Your assignment: Below are entries. Copy exactly the lines running from the line that holds "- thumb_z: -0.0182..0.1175" to the line that holds "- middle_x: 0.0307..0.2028", with both ends included.

[Records from a collection]
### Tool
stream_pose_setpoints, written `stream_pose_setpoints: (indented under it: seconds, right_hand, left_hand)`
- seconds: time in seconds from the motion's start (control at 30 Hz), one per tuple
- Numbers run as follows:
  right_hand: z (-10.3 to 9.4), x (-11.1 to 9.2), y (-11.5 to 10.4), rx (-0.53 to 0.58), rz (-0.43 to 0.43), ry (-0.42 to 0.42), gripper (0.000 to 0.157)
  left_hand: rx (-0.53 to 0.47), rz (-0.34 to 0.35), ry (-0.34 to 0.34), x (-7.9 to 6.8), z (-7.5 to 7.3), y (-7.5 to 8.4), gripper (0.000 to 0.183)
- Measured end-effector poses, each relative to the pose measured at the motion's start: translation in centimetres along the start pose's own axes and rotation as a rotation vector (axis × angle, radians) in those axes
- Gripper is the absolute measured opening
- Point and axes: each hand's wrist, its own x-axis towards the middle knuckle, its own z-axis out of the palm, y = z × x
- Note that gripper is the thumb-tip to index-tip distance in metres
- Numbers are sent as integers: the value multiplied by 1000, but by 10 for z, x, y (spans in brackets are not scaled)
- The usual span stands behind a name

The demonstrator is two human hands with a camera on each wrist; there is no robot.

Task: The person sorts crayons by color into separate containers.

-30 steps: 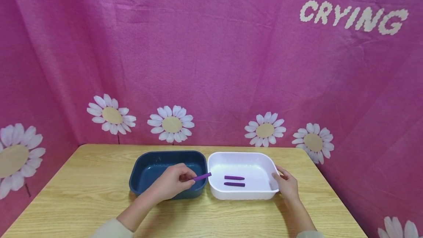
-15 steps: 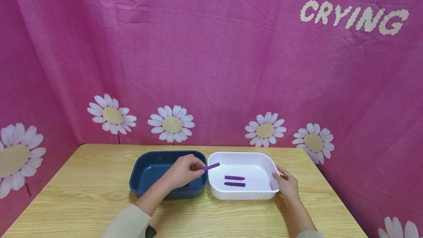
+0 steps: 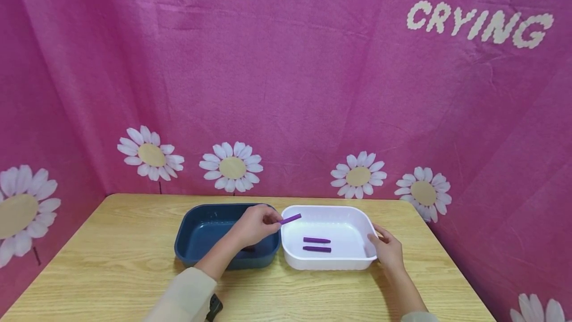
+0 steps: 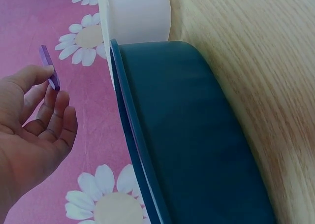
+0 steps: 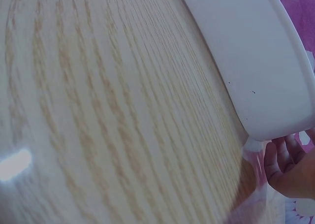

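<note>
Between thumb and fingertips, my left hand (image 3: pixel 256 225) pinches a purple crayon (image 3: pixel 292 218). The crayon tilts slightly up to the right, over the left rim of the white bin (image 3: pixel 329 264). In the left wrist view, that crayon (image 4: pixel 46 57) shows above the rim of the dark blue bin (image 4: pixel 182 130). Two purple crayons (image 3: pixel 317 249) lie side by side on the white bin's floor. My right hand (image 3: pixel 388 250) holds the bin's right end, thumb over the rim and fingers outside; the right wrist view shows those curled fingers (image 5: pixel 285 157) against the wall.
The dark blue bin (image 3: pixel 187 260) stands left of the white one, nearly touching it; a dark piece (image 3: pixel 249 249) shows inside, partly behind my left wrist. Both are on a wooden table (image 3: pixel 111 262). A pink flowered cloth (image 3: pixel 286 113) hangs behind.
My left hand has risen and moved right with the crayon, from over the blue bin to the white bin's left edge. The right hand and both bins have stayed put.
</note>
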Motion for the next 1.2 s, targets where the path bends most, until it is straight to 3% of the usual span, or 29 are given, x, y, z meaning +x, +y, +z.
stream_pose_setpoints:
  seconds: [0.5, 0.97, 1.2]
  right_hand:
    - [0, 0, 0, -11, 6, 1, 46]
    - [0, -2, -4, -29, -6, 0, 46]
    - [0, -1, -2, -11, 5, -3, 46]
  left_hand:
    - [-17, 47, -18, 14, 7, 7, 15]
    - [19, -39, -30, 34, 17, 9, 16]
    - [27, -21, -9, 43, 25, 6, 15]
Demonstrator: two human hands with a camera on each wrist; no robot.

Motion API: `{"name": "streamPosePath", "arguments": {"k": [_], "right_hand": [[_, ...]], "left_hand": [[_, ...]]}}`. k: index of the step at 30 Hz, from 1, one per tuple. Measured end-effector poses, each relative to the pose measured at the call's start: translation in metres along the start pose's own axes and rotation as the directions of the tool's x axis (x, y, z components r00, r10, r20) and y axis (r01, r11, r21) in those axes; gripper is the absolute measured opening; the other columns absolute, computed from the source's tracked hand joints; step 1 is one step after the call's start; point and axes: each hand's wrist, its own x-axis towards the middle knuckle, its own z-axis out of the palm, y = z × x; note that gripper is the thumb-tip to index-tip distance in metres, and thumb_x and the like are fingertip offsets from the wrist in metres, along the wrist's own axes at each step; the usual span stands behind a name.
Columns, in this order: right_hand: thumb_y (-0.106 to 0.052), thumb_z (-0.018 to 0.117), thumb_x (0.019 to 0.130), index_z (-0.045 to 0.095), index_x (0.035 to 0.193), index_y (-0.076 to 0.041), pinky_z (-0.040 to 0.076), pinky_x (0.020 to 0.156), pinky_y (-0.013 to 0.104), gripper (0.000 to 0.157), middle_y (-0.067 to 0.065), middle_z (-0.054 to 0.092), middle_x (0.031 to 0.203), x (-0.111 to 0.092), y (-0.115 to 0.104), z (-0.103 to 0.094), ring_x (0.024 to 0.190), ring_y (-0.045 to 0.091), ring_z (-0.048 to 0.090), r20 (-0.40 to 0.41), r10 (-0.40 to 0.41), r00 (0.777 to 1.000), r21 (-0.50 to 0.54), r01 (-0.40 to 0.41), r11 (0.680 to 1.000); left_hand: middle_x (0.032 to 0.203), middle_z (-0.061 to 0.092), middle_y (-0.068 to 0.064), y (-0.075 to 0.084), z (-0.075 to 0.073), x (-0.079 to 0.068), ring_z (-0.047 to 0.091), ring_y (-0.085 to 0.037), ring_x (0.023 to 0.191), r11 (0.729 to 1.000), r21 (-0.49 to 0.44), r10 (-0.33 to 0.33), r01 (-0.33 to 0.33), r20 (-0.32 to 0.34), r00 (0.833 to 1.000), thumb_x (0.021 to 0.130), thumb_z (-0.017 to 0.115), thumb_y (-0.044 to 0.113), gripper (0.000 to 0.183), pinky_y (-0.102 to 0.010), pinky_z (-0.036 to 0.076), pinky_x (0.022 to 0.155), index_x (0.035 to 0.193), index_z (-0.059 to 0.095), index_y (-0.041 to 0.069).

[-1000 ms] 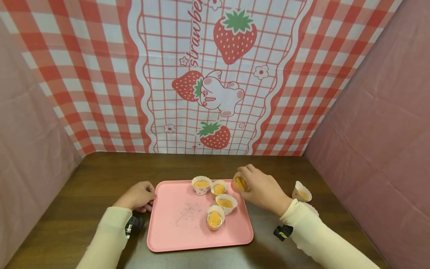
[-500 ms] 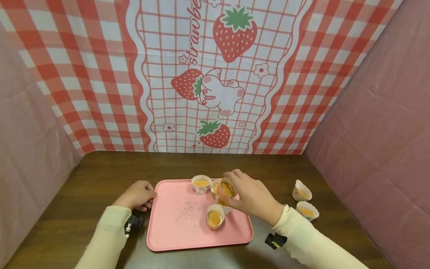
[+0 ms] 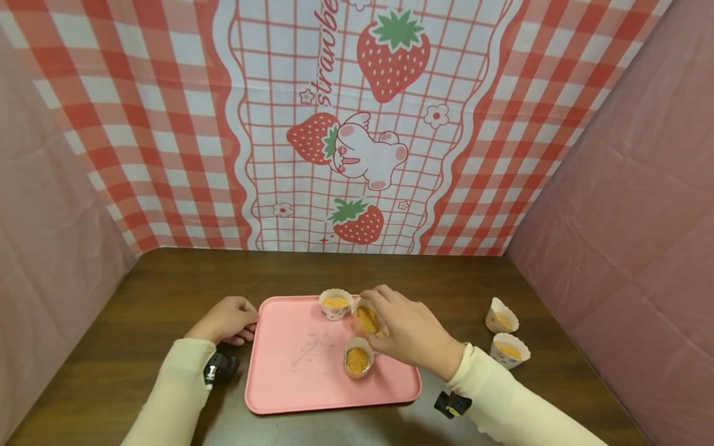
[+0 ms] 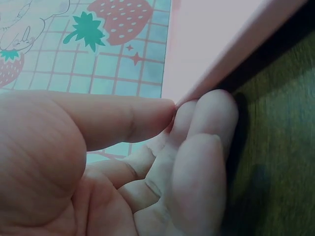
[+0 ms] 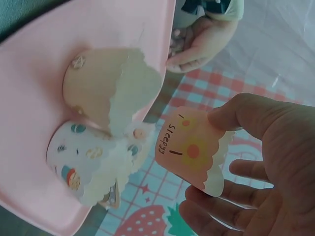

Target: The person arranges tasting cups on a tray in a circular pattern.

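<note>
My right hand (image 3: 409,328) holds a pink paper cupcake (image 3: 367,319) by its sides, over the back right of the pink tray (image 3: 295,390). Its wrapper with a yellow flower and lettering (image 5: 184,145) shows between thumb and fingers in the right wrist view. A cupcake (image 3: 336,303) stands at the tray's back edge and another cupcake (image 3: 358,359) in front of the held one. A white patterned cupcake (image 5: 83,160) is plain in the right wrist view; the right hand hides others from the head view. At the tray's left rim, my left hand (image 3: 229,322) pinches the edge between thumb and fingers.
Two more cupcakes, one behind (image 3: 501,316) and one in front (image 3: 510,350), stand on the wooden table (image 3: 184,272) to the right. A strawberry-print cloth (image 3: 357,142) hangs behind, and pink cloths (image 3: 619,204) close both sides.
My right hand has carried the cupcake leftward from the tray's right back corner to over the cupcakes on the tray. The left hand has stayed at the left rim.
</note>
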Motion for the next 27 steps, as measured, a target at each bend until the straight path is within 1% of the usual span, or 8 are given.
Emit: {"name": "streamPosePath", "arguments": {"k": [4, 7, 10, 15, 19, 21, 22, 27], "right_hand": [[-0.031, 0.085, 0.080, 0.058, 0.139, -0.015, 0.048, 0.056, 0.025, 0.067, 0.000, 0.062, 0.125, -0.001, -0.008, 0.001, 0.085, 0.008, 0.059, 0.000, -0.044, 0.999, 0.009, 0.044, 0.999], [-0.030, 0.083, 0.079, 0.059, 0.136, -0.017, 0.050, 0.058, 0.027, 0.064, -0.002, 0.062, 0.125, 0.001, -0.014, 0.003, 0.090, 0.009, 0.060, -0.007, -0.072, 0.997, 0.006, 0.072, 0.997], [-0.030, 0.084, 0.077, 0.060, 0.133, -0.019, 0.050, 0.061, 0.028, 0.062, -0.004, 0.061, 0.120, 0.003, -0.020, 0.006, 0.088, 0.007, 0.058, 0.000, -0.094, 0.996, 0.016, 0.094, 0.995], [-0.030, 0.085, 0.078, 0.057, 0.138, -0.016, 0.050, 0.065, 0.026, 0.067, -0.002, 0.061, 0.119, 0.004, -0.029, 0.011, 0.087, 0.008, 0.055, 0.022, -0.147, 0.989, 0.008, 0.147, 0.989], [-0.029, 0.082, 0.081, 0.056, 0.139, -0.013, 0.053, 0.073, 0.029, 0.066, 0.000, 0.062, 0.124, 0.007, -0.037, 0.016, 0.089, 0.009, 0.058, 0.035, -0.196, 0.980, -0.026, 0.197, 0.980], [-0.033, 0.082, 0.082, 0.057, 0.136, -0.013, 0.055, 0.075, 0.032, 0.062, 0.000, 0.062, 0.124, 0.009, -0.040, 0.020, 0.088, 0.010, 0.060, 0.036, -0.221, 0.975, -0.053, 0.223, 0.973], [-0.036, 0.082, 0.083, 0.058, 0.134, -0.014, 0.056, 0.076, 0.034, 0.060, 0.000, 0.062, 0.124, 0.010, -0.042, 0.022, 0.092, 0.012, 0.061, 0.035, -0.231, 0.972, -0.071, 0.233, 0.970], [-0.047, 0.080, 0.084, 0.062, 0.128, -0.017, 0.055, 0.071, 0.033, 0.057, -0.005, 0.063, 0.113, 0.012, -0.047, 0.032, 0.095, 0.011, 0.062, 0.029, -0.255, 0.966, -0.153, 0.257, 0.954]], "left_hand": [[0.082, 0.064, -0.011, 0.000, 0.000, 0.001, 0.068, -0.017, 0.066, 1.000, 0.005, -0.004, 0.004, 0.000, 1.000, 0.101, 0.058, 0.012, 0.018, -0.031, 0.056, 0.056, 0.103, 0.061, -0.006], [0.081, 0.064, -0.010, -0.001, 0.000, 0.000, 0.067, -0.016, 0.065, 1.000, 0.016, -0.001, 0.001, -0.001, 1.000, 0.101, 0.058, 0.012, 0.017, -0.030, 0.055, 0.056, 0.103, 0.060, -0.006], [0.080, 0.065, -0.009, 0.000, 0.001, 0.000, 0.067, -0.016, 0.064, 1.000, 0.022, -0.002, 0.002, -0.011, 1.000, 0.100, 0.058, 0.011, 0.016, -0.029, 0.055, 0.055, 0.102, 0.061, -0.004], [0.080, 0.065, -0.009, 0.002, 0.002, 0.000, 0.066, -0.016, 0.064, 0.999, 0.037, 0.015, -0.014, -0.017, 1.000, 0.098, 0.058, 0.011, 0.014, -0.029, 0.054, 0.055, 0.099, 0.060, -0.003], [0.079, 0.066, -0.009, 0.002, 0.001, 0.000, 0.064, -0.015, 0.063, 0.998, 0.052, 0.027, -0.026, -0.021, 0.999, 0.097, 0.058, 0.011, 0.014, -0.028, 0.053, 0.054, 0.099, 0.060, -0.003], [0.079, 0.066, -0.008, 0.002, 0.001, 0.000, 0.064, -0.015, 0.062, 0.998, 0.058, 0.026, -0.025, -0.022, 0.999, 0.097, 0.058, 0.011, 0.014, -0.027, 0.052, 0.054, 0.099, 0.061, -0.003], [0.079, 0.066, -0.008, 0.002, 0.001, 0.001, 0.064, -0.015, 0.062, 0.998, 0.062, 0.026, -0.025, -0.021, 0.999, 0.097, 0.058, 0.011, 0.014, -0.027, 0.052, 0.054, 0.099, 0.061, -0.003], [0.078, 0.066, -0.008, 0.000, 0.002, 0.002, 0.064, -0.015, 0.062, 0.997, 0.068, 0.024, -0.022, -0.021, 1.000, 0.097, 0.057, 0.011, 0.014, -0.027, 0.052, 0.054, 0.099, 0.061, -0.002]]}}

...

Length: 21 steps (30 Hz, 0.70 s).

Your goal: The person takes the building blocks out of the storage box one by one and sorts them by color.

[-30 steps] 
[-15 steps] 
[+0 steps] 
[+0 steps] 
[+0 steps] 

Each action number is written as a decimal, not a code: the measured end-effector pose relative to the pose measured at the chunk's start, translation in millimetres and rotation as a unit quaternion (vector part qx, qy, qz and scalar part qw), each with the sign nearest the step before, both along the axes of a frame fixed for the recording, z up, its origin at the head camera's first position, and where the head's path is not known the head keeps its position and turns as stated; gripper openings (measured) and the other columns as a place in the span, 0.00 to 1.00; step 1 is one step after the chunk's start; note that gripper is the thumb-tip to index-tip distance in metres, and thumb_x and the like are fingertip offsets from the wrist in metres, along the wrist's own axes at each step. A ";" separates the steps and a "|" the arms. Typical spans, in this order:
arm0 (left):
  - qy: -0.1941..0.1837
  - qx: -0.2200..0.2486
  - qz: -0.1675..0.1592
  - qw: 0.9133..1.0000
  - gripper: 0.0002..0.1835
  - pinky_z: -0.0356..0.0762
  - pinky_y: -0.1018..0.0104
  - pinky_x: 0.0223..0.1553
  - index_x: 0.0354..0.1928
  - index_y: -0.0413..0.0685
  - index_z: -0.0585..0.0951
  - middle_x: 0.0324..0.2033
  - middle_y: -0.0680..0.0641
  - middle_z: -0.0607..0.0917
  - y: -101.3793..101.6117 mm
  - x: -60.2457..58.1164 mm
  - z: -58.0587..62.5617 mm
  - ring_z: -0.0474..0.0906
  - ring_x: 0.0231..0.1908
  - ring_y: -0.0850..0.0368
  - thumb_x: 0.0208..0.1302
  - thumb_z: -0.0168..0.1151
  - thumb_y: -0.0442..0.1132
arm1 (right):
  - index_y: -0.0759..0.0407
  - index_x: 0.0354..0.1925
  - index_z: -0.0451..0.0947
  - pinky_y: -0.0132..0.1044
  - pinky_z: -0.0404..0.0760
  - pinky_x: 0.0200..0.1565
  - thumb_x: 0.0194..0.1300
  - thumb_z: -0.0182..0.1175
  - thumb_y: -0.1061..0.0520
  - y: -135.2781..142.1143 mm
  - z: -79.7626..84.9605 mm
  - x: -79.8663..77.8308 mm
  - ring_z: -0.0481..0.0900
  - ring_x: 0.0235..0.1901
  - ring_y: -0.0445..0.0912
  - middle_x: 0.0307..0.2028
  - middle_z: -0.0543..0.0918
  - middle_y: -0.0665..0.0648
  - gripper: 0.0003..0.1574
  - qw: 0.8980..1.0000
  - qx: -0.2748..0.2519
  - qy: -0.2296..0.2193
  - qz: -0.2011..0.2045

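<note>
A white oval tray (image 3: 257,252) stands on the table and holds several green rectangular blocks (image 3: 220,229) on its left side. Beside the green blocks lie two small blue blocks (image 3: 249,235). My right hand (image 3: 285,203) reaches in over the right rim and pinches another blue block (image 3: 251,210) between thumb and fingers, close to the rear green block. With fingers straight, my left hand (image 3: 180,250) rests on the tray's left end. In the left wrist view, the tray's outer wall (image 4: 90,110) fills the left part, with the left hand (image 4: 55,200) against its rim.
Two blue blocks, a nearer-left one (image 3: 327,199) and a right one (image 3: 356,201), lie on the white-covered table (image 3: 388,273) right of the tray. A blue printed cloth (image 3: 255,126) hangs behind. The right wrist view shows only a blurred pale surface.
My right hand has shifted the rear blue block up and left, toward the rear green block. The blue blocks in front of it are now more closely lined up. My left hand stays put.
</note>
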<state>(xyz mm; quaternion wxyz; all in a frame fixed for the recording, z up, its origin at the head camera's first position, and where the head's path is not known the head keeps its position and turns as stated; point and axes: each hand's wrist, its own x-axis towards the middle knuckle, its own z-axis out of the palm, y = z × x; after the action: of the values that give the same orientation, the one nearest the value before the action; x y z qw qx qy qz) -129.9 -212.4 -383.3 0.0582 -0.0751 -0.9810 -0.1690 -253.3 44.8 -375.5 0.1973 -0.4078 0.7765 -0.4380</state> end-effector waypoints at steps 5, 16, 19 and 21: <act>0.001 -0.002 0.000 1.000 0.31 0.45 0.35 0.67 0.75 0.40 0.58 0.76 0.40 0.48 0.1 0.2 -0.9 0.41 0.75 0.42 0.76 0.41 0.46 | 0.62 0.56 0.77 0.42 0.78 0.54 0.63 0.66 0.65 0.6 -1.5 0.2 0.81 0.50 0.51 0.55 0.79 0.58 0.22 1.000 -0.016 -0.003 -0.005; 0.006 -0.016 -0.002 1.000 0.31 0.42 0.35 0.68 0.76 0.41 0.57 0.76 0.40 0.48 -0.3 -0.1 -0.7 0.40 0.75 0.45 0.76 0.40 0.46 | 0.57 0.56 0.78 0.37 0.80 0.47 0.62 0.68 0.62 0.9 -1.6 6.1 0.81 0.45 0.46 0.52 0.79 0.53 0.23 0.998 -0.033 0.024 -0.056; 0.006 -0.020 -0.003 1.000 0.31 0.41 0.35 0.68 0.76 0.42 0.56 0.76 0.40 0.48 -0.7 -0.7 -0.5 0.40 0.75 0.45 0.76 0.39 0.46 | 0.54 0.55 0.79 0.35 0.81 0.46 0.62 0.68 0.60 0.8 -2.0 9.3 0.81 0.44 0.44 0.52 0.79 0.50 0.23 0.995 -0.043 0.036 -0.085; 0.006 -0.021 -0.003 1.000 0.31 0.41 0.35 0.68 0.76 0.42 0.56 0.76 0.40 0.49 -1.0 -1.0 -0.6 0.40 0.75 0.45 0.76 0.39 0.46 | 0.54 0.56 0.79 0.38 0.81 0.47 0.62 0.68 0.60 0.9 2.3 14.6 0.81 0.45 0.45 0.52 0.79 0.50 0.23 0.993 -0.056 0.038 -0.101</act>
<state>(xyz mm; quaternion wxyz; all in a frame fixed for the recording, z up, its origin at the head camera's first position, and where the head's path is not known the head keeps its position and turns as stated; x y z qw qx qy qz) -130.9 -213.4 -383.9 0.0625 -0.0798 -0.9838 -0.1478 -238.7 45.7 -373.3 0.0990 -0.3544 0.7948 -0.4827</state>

Your solution:
  - thumb_z: -0.0182..0.1175
  - thumb_y: -0.1061..0.0520
  - y: -135.2781..142.1143 mm
  - z: -79.7626..84.9605 mm
  - x: -79.8663..77.8308 mm
  - ring_z: -0.0481..0.0900
  - ring_x: 0.0235..0.1901
  - ring_y: -0.0445..0.0912
  - middle_x: 0.0307..0.2028

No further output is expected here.